▶ Directions
Take the lines below from the one with "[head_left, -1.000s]" through the one with "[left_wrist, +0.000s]" and retype them exactly. Include nothing else, and no pictures.

--- Given information Enclosed Below ---

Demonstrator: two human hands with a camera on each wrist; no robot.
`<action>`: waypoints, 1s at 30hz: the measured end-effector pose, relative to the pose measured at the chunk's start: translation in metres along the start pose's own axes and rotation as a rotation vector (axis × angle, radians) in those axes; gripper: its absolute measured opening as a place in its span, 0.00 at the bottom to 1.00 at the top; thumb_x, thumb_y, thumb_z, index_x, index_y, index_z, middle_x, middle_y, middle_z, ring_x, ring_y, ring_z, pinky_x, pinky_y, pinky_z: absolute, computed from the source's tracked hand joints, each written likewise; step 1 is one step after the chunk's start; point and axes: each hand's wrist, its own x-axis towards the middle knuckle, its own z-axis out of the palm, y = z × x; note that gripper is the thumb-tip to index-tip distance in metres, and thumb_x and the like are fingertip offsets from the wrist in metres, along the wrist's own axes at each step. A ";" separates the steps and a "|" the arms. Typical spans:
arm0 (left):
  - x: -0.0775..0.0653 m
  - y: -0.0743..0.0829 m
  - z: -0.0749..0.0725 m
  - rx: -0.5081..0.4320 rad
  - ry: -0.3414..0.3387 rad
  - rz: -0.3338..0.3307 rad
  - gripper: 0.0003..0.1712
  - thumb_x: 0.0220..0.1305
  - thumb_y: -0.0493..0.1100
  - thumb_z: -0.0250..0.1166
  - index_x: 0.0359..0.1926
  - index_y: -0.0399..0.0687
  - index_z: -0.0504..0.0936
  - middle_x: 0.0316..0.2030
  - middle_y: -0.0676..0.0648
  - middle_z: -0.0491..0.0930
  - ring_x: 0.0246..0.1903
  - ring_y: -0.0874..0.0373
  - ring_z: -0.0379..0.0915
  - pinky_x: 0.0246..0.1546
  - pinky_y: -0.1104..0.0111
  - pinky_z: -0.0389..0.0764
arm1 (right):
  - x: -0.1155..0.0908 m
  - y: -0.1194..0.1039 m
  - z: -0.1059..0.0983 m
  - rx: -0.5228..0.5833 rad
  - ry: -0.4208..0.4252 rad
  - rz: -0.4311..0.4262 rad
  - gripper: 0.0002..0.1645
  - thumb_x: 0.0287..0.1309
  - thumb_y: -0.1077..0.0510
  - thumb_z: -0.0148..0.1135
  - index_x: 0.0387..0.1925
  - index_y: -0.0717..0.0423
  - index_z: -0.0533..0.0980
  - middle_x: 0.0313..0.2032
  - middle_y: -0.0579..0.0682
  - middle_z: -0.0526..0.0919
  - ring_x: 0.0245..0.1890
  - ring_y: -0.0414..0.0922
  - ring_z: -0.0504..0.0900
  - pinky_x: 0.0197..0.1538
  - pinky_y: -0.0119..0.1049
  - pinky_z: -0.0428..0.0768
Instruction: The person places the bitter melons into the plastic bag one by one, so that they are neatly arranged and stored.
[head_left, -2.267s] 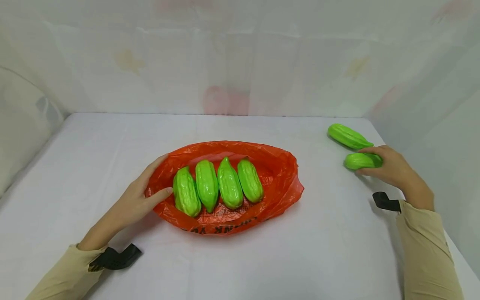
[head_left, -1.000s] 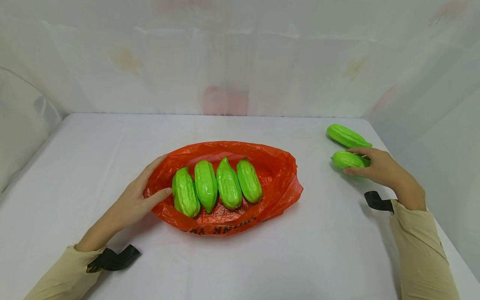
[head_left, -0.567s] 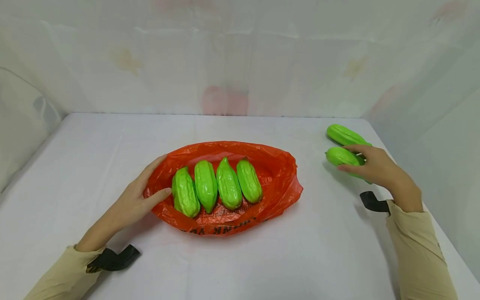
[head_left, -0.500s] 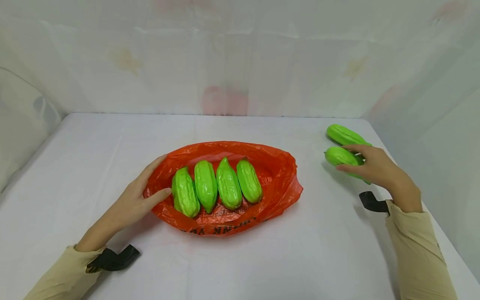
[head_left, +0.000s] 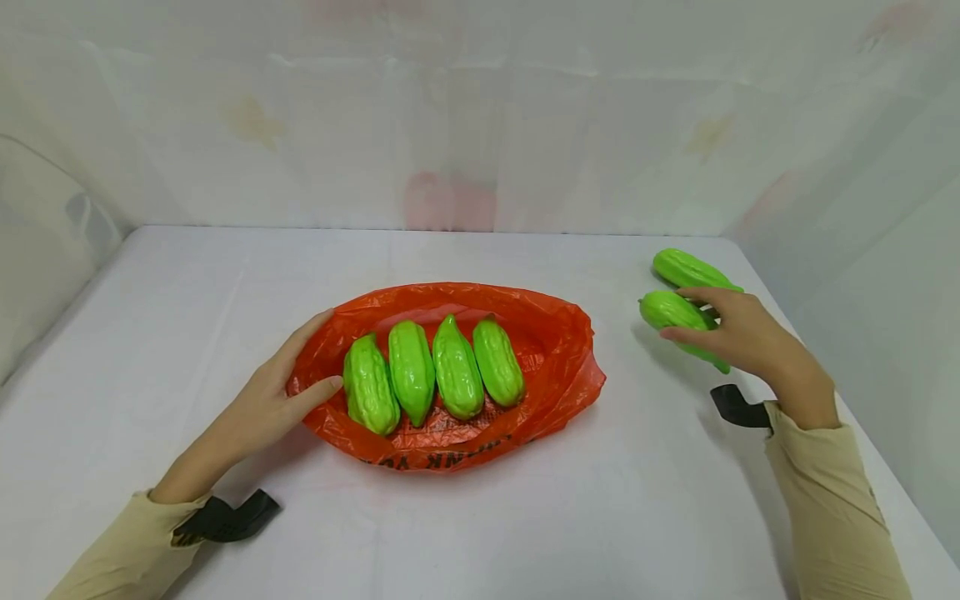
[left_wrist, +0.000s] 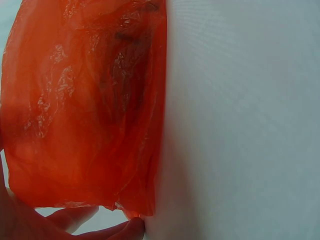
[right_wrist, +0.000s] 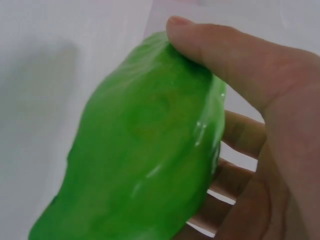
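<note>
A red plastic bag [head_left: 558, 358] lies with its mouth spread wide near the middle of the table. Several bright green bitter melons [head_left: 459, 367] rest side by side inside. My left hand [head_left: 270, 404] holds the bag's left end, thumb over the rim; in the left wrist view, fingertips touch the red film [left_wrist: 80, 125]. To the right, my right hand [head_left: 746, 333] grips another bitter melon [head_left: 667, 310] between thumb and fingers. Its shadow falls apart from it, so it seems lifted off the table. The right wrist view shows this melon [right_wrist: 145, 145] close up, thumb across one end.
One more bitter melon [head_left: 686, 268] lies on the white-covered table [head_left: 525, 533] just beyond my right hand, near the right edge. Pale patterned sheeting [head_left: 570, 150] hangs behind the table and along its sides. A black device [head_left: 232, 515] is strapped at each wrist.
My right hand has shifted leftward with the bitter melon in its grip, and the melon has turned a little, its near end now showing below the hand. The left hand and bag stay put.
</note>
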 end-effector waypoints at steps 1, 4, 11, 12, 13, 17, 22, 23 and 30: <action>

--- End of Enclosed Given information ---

▶ Your response
[head_left, -1.000s] 
[head_left, -0.567s] 
[head_left, -0.500s] 
[head_left, +0.000s] 
[left_wrist, +0.000s] 

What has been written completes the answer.